TASK GOAL:
For the records below, print the lines from the line with "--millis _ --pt" through the line with "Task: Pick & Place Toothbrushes" exactly as written; include both end lines and exclude the rest.
PROVIDED MATERIAL section start
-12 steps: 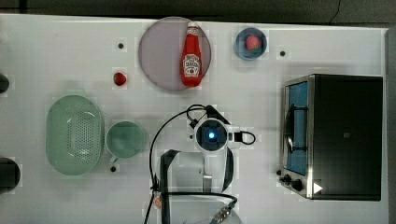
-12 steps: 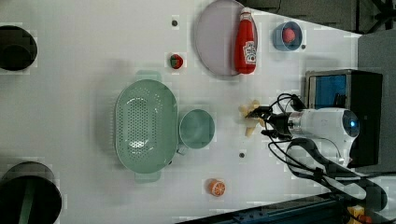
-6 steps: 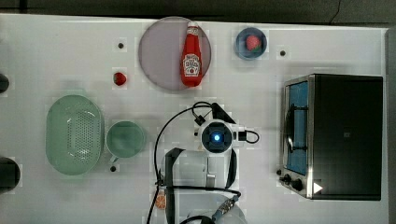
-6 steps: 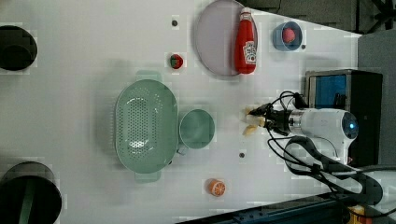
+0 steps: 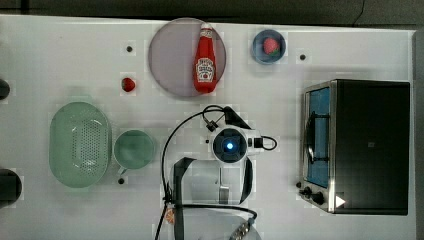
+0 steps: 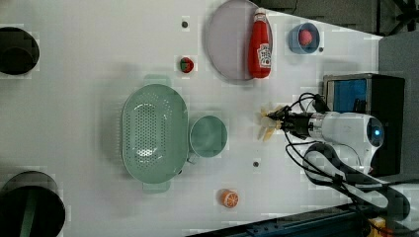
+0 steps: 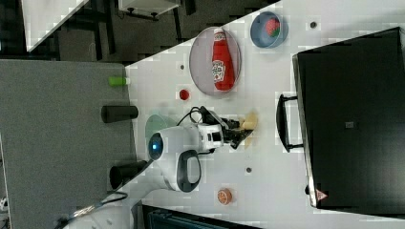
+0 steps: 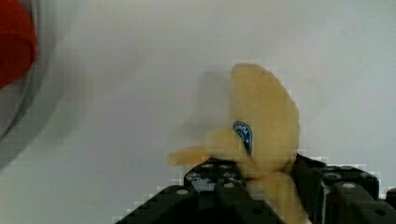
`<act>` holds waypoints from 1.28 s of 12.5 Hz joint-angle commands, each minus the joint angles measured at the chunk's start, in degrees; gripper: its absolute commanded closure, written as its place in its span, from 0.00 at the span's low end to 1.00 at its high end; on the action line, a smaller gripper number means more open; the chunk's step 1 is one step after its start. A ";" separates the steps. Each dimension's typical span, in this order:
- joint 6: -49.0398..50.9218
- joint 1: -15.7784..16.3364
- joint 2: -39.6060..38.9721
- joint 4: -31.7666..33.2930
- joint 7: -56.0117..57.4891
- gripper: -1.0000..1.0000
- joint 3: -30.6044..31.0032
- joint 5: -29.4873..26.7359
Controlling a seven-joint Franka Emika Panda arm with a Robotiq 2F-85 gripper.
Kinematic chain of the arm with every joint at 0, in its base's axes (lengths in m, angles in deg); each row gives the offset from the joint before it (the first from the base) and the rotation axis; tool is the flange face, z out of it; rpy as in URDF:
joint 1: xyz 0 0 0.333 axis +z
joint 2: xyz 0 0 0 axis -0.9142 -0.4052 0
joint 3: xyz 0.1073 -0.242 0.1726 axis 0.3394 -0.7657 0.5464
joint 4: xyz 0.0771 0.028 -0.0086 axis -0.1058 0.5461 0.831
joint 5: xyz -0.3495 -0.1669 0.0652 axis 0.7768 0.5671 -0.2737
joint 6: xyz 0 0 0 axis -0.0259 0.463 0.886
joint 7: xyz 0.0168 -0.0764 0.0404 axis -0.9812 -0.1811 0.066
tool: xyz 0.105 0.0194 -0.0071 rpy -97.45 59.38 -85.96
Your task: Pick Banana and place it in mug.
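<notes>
1. Your gripper (image 8: 261, 184) has its fingers (image 8: 219, 179) closed partway around the banana (image 8: 264, 121), one black finger on each side (a blue sticker faces the wrist camera).
2. In the left view, the banana (image 6: 269, 124) sits at the gripper's (image 6: 279, 122) tip, over the white table (image 6: 89, 59), to the left view's right of the mug (image 6: 208, 136).
3. The mug stands apart from the banana, just beside the perforated green basket (image 6: 154, 133).
4. The ketchup bottle (image 6: 260, 44) lies on the grey plate (image 6: 225, 39).
</notes>
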 commanded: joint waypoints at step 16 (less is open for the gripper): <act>56.68 2.20 34.54 -20.18 -14.68 0.66 12.13 -1.06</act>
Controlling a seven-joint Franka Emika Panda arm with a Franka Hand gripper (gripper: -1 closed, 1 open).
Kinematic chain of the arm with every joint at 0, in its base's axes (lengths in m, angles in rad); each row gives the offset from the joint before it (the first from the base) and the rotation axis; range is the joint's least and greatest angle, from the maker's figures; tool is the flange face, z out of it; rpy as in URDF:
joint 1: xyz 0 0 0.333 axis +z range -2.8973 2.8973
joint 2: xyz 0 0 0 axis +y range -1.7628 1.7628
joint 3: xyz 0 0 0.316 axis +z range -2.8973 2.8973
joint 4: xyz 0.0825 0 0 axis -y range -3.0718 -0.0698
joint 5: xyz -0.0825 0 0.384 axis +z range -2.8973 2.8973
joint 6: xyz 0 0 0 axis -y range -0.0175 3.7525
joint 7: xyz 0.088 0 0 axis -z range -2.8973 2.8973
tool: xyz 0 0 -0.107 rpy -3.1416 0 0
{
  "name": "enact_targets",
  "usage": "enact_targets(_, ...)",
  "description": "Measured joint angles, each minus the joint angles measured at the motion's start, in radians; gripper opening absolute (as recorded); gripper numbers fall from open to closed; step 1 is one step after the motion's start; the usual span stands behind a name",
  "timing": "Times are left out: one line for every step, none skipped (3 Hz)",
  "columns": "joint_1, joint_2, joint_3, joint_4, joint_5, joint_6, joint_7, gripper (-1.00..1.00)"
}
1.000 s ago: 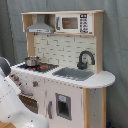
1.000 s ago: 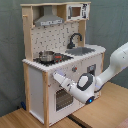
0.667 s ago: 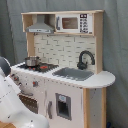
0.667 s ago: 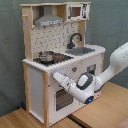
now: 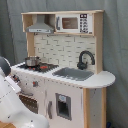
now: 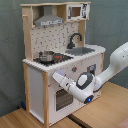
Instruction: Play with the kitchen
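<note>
Little has shifted over the past second: the kitchen (image 5: 65,70) stands where it did, and the arm (image 6: 100,80) has barely stirred, its forward end pressed up to the front panel below the stove in the second exterior view. Against a dark curtain (image 5: 116,45) the toy fills the middle of both exterior views, resting on a wooden floor (image 6: 105,112). It looks stiff and fairly heavy, a pale-wood frame with white panels, not something to lift; play means working its small moving parts. The oven door (image 6: 62,98), low on the front, seems the likeliest hold, taken by its top edge or handle. Up top sit a grey hood (image 5: 41,26) and a microwave (image 5: 73,23); at counter height a sink (image 5: 74,74), a black faucet (image 5: 85,59) and a small metal pot (image 5: 32,61) that likely handles light and slippery. Whether the gripper (image 6: 57,76) is clenched or released, I cannot tell.
</note>
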State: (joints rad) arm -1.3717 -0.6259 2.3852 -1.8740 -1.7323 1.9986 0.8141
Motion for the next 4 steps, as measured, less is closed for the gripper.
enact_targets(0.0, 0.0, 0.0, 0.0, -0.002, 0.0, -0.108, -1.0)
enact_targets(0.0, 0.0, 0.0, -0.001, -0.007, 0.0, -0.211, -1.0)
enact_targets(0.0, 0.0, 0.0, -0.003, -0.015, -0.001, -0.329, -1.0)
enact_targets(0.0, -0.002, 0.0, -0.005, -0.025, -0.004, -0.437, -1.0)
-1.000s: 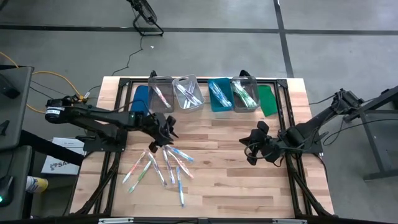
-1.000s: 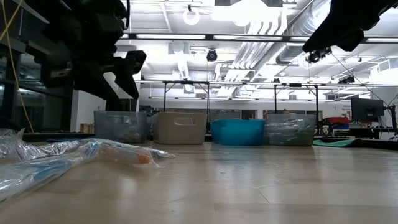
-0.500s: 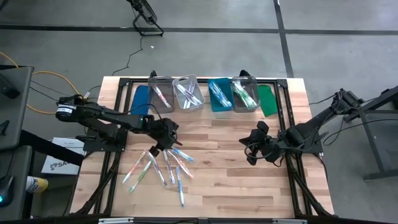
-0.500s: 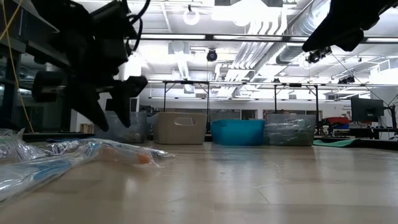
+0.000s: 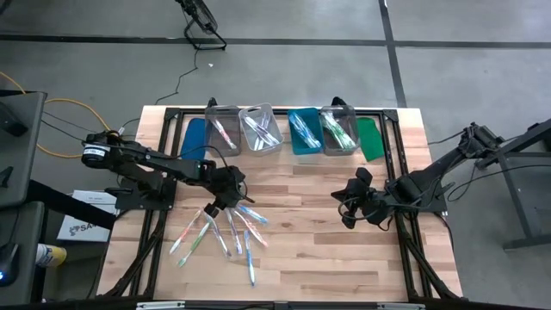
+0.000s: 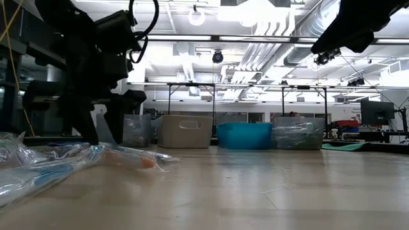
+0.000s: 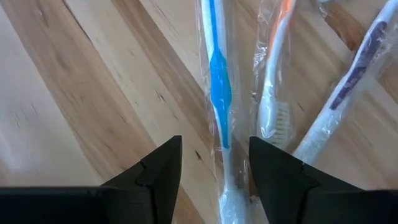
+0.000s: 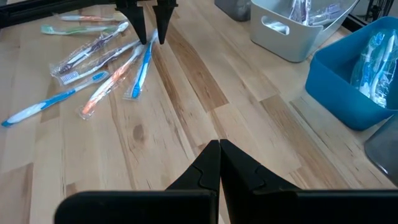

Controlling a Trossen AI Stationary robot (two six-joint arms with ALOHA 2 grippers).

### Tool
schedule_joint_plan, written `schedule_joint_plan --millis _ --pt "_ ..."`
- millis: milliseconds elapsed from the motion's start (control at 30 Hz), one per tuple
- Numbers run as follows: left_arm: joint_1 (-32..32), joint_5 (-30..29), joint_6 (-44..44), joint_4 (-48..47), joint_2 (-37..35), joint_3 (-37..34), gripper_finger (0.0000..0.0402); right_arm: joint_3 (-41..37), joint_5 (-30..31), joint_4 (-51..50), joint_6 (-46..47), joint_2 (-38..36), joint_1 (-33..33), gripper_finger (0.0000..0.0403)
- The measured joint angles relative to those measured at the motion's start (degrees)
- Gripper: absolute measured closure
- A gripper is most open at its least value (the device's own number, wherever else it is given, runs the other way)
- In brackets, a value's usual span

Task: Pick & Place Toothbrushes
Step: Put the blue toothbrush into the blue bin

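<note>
The left gripper stands open, its tips down over the near end of a blue toothbrush among the wrapped toothbrushes scattered on the table. The right gripper waits closed at the table's right side

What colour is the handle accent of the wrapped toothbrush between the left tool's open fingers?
Blue on a pale handle; the left wrist view shows it best.

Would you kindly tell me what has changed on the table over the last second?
The left gripper has moved toward the pile and dropped, open, over the wrapped blue-handled toothbrush, nothing gripped yet. The loose toothbrushes, the plastic bins and the shut right gripper stayed put.
</note>
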Motion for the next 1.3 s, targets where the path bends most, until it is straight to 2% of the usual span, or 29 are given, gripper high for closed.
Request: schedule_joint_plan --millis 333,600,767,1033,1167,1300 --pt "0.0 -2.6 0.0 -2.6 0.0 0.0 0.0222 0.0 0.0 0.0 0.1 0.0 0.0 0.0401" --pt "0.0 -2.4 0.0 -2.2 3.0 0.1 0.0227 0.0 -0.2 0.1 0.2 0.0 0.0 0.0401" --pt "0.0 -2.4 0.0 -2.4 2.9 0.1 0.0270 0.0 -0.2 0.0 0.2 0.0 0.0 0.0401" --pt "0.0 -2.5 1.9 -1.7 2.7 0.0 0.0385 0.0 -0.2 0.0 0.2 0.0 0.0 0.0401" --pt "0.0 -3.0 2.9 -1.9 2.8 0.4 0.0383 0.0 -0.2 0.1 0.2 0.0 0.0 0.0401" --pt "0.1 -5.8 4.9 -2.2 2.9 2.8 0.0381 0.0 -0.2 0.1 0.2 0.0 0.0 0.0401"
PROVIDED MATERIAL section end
RESPONSE AREA:
schedule_joint_plan, written `schedule_joint_plan --millis _ --pt "_ ..."`
- millis: milliseconds elapsed from the motion's start (control at 30 Hz), one per tuple
- Numbers run as follows: left_arm: joint_1 (-32..32), joint_5 (-30..29), joint_6 (-44..44), joint_4 (-48..47), joint_2 (-37..35), joint_3 (-37..34), gripper_finger (0.0000..0.0402); right_arm: joint_3 (-41..37), joint_5 (-30..31), joint_4 (-51..50), joint_6 (-46..47), joint_2 (-38..36), joint_1 (-33..33), gripper_finger (0.0000..0.0403)
- The measured joint angles relative to those measured at the motion's start (degrees)
- Gripper: absolute measured closure
- A gripper is most open at its least value (the device's own number, wherever else it is given, runs the other way)
- In brackets, a value's usual span

Task: Pick & Place Toothbrushes

Nothing more is needed to finish the exercise.